BVerwG, 05.04.2011 - BVerwG 3 B 79.10 - Beurteilungskriterien für die Feststellung einer Irreführung entgegen § 11 Abs. 1 Lebensmittel-, Bedarfsgegenstände- und Futtermittelgesetzbuch (LFGB)

Bundesverwaltungsgericht
Beschl. v. 05.04.2011, Az.: BVerwG 3 B 79.10
Gericht: BVerwG
Entscheidungsform: Beschluss
Datum: 05.04.2011
Referenz: JurionRS 2011, 14244
Aktenzeichen: BVerwG 3 B 79.10
 

Verfahrensgang:

vorgehend:

OVG Niedersachsen - 30.06.2010 - AZ: 13 LB 9/08

Fundstelle:

GRUR-Prax 2011, 388

Redaktioneller Leitsatz:

  1. 1.

    Ob eine Angabe irreführend i.S.d. § 11 Abs. 1 LFGB ist, beurteilt sich aus der Sicht eines durchschnittlich informierten, aufmerksamen und verständigen Durchschnittsverbrauchers. Für die Ermittlung der Verbrauchervorstellungen kann auf die Leitsätze des Deutschen Lebensmittelbuchs abgestellt werden.

  2. 2.

    Der Durchschnittsverbraucher geht davon aus, dass "Filetstreifen" und "Putenbrust, Natur" von einem Stück Geflügelmuskulatur wie gewachsen geschnitten werden und nicht aus einer aus teilweise zerkleinertem Fleisch zusammengefügten und aufgekochten Masse. Mit den gewählten Bezeichnungen wird die Assoziation geweckt, die Produkte würden wie im traditionellen Fleischerhandwerk aus einem Stück wie gewachsen geschnitten und nicht aus einem Kochpökelerzeugnis. Die gewählten Produktbezeichnungen sind irreführend im Sinne des Lebensmittelrechts.

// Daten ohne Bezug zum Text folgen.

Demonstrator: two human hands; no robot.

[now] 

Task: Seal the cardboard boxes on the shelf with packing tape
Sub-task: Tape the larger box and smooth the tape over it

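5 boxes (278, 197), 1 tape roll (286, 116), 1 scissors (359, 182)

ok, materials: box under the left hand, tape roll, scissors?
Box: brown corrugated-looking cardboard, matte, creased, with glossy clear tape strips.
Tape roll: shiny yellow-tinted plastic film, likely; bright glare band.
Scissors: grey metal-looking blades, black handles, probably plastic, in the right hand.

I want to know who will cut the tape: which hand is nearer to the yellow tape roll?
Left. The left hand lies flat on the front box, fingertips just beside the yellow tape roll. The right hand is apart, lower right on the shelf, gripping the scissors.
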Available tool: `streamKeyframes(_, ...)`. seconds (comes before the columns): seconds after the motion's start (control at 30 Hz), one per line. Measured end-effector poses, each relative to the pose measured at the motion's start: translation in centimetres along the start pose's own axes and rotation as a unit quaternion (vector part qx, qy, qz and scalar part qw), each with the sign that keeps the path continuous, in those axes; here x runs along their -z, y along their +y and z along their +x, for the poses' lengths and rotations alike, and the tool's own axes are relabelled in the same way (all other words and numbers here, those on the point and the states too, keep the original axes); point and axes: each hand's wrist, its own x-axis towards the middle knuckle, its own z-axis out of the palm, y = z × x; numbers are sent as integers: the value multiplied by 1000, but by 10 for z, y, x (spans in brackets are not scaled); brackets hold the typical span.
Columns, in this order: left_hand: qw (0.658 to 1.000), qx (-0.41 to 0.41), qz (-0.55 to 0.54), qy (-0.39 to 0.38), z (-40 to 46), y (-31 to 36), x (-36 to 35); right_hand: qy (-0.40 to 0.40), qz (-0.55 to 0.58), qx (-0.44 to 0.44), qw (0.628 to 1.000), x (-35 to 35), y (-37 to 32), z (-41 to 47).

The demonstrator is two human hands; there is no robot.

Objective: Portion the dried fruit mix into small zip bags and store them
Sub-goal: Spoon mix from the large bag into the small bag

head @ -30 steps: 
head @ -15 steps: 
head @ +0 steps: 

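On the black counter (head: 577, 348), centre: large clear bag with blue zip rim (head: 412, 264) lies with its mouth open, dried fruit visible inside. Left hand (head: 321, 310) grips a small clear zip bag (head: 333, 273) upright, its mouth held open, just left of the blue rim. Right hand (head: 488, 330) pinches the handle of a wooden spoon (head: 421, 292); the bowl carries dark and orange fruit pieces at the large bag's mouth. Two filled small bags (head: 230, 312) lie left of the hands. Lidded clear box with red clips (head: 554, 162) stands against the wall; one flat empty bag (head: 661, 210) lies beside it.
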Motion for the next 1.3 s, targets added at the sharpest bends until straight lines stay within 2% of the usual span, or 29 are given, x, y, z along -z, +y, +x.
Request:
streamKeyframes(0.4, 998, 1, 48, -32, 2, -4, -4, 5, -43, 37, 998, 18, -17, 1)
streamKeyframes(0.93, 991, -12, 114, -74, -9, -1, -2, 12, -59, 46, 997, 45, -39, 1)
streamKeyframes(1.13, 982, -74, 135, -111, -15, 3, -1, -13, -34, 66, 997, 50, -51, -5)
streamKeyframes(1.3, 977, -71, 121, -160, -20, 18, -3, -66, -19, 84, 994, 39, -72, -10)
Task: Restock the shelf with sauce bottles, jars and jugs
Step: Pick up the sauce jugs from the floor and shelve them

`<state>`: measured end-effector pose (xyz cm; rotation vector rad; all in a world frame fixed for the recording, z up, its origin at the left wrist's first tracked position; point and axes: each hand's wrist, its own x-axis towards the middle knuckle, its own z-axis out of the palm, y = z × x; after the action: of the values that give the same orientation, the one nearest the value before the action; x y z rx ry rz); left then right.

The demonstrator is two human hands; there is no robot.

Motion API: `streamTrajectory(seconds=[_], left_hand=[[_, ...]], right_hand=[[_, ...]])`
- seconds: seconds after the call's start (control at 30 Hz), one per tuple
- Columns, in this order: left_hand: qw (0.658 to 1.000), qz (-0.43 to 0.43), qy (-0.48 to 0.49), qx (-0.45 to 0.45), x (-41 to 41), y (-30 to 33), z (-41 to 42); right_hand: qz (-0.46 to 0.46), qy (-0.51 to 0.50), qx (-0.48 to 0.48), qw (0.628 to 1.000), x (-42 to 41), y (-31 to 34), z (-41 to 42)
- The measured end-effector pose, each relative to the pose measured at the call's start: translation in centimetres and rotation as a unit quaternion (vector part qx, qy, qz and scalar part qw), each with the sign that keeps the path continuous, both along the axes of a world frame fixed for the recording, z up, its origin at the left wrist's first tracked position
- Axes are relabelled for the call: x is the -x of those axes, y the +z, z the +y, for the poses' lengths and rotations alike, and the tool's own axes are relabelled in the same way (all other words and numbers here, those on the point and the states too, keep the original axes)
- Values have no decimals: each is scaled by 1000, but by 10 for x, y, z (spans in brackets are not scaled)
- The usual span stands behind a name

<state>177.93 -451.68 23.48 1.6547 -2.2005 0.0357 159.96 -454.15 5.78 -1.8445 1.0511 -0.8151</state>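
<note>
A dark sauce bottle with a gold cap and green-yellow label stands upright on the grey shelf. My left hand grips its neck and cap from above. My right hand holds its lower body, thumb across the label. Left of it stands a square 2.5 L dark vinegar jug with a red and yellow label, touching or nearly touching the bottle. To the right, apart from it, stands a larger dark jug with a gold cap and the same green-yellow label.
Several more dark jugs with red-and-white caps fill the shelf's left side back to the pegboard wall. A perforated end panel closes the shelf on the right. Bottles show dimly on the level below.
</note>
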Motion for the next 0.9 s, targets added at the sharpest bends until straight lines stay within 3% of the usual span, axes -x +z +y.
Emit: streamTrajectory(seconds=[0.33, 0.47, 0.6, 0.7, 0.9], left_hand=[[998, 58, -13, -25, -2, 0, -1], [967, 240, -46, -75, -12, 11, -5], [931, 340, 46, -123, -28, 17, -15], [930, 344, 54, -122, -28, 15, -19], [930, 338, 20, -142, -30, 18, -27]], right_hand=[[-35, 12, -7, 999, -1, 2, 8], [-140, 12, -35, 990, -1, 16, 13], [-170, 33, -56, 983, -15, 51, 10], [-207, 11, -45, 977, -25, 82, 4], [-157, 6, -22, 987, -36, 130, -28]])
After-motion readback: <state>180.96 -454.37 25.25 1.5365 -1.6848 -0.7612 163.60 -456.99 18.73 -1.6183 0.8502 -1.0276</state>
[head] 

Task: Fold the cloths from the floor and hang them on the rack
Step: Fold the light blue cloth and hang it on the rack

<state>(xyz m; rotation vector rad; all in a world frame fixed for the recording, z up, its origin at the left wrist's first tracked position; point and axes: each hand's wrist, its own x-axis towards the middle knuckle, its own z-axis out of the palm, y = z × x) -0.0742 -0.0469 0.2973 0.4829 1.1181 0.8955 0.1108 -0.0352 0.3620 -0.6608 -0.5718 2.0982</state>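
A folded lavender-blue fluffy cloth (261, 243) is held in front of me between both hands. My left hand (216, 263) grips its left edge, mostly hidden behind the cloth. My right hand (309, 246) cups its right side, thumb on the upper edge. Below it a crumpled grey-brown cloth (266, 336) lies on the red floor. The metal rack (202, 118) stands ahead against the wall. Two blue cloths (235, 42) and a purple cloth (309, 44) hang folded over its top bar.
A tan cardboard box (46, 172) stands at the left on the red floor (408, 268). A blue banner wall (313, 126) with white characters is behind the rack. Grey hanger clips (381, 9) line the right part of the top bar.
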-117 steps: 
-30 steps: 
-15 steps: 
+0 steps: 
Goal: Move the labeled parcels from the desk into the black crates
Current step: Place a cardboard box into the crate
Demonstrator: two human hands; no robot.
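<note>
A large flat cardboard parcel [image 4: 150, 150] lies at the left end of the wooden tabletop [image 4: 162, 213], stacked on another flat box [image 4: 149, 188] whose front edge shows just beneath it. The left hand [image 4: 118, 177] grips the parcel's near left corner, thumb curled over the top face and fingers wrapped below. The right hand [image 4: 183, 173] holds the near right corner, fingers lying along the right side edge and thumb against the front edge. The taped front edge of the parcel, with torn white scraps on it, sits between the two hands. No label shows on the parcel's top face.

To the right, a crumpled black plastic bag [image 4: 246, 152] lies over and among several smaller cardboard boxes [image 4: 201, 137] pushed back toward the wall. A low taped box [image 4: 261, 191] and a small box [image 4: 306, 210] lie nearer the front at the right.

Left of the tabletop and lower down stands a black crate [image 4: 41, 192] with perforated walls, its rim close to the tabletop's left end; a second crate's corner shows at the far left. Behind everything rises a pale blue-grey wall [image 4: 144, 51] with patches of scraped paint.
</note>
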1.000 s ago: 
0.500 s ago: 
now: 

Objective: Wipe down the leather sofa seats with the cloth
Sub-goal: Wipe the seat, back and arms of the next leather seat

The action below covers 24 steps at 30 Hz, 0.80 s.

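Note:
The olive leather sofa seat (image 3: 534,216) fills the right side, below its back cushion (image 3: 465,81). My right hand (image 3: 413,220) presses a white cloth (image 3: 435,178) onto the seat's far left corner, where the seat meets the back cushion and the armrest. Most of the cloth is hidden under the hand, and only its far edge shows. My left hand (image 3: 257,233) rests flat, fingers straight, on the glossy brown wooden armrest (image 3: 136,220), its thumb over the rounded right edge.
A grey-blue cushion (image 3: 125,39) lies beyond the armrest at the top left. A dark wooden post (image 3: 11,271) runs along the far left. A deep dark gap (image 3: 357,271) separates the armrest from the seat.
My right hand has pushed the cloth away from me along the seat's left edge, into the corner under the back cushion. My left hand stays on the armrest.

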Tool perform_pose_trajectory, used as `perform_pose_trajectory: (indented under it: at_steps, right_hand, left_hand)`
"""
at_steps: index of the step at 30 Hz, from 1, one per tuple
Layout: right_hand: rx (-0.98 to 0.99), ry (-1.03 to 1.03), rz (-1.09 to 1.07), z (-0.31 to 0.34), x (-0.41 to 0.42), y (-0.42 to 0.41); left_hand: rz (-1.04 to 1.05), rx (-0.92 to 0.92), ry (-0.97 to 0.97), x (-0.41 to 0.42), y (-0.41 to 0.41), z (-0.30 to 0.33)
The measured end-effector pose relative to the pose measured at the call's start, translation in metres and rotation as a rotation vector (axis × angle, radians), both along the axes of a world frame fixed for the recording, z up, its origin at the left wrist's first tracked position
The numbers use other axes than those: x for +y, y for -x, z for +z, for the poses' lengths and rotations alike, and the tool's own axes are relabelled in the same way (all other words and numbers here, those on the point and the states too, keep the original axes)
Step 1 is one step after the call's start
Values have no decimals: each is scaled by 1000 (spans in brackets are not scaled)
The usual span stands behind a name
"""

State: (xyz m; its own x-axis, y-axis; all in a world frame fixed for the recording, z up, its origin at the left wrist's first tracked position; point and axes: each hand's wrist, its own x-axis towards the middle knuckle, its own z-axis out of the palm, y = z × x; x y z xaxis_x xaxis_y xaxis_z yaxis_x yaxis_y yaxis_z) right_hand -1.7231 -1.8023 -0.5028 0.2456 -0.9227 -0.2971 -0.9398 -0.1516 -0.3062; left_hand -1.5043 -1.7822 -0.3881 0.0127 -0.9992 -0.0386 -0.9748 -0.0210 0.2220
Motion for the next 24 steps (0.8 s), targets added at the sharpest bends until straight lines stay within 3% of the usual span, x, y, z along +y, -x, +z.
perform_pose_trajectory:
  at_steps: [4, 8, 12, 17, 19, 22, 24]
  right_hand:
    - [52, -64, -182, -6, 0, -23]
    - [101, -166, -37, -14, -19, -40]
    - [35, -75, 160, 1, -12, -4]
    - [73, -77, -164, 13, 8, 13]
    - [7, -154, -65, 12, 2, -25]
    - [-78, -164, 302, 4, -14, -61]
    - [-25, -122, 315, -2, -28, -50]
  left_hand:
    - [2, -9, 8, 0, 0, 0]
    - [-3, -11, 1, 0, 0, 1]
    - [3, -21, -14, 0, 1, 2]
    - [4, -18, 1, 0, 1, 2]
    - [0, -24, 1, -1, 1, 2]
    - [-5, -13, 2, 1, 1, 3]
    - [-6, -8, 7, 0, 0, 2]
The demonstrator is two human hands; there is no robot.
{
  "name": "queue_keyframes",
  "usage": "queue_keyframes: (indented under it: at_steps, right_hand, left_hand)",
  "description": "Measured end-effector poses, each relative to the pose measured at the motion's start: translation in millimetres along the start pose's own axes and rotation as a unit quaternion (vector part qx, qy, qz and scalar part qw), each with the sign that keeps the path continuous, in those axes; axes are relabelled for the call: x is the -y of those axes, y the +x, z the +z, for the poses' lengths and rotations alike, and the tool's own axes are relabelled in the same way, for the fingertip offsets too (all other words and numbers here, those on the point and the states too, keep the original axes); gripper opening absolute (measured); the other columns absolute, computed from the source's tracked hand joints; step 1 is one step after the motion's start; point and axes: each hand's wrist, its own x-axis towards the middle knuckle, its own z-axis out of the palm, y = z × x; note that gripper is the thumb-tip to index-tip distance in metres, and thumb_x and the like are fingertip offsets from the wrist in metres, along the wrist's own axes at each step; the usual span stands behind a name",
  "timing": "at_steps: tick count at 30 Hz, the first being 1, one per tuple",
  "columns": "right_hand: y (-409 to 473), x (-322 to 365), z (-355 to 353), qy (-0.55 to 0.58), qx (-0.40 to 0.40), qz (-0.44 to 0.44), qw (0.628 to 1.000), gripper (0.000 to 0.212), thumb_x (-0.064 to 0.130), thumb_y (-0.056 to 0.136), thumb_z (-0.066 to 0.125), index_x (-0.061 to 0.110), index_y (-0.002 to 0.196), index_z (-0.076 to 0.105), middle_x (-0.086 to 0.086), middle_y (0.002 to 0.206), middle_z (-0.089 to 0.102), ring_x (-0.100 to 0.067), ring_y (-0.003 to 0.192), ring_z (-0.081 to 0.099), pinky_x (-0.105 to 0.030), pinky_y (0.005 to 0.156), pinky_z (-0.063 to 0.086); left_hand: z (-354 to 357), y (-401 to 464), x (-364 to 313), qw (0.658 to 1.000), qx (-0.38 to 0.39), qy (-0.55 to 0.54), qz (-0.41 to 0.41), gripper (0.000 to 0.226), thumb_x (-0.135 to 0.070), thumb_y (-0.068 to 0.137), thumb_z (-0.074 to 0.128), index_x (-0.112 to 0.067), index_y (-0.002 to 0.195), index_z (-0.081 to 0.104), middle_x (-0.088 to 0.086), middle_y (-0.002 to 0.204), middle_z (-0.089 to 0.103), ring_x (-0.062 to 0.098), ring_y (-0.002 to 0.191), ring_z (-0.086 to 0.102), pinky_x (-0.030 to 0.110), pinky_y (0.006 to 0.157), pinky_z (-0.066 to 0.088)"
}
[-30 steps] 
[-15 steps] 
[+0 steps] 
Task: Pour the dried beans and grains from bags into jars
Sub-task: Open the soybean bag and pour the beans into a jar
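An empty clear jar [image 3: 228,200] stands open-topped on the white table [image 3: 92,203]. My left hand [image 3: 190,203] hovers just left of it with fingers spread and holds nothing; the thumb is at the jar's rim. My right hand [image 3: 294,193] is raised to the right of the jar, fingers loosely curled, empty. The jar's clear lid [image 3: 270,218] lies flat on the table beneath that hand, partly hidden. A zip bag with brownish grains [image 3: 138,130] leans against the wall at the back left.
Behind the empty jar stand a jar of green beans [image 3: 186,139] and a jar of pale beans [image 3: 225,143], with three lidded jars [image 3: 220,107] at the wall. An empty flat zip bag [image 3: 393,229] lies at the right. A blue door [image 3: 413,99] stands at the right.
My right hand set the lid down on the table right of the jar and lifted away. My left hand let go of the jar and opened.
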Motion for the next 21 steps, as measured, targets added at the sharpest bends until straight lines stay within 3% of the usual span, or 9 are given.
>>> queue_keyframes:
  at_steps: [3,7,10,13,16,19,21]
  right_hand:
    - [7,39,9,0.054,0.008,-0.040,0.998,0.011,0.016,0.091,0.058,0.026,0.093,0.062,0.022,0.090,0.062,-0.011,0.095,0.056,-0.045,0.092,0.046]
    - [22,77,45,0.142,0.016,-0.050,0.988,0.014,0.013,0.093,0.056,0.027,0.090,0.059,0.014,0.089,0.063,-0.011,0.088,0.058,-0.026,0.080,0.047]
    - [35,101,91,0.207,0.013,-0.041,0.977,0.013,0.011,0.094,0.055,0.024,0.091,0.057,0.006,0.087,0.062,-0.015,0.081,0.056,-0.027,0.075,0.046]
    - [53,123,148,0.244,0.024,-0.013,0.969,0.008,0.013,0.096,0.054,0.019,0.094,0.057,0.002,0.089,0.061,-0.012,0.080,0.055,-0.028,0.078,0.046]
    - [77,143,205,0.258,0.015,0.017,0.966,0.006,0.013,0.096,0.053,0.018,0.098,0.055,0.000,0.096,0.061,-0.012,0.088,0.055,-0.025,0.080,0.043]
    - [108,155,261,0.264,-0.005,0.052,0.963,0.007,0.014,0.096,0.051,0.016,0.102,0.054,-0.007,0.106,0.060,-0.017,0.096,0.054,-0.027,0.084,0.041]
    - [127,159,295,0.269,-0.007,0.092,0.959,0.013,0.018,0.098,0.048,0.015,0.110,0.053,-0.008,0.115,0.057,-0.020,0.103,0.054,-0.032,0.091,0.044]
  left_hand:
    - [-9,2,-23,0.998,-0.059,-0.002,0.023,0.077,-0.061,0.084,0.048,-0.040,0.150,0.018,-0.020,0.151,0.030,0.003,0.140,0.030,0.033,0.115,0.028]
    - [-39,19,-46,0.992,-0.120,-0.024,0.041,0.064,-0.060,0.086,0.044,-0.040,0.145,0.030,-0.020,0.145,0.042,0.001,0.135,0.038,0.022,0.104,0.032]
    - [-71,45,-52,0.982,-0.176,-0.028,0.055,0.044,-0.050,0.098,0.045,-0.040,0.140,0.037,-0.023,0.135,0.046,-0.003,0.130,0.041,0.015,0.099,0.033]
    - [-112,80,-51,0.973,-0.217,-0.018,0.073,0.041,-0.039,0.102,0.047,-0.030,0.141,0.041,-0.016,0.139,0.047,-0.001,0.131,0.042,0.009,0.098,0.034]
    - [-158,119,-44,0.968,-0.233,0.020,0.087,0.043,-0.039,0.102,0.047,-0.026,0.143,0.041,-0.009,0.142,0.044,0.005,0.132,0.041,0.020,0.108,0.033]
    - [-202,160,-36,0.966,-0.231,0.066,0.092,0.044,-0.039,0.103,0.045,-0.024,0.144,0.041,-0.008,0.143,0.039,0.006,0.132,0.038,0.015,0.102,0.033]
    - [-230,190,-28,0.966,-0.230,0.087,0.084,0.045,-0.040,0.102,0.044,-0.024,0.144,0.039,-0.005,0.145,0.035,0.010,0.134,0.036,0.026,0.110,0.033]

In der Verwaltungsstreitsache
hat der 3. Senat des Bundesverwaltungsgerichts
am 5. April 2011
durch
den Vorsitzenden Richter am Bundesverwaltungsgericht Kley und
die Richter am Bundesverwaltungsgericht Prof. Dr. Dr. h.c. Rennert und Buchheister beschlossen:

Tenor:

Die Beschwerde der Klägerin gegen die Nichtzulassung der Revision in dem Urteil des Niedersächsischen Oberverwaltungsgerichts vom 30. Juni 2010 wird zurückgewiesen.

Die Klägerin trägt die Kosten des Beschwerdeverfahrens.

Der Wert des Streitgegenstandes wird für das Beschwerdeverfahren auf 20 000 EUR festgesetzt.